Assessing the Viability of Renewable Hydrogen, Ammonia, and Methanol in Decarbonizing Heavy-duty Trucks

Decarbonizing heavy-duty trucks (HDTs) is both challenging and crucial for achieving carbon neutrality in the transport sector. Renewable hydrogen (H2), methanol (MeOH), and ammonia (NH3) offer potential solutions, yet their economic viability and emission benefits remain largely unexplored. This study presents, for the first time, a comprehensive techno-economic analysis of using these three renewable fuels to decarbonize HDTs through detailed fuel and vehicle modeling. Six pathways are compared: hydrogen fuel cell electric trucks (FCET-H2), internal combustion engine trucks using MeOH (ICET-MeOH) and NH3 (ICET-NH3), as well as three indirect pathways that utilize these fuels for power generation to charge battery electric trucks (BETs). A novel “target powertrain cost” metric is introduced to assess the economic viability of FCET-H2, ICET-NH3, and ICET-MeOH relative to BETs. The results reveal that while BET pathways demonstrate higher well-to-wheel efficiencies, significant opportunities exist for ICET-MeOH and ICET-NH3 in medium- and long-haul applications.

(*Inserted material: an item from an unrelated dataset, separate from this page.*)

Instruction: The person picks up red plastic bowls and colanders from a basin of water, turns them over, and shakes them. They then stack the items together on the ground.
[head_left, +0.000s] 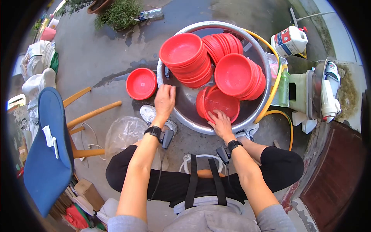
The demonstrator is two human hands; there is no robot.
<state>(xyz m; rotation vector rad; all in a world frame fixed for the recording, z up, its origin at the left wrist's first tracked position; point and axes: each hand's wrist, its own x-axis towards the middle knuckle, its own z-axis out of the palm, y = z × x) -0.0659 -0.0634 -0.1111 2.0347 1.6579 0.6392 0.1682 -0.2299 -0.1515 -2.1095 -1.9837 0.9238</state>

Furthermore, FCET-H2 achieves the lowest life cycle carbon emissions, while ICET-MeOH and ICET-NH3 become more cost-effective as electricity costs decline. This study offers valuable insights and benchmarks for powertrain developers and policymakers, addressing a critical gap in the comparative analysis of these three fuels for decarbonizing HDTs.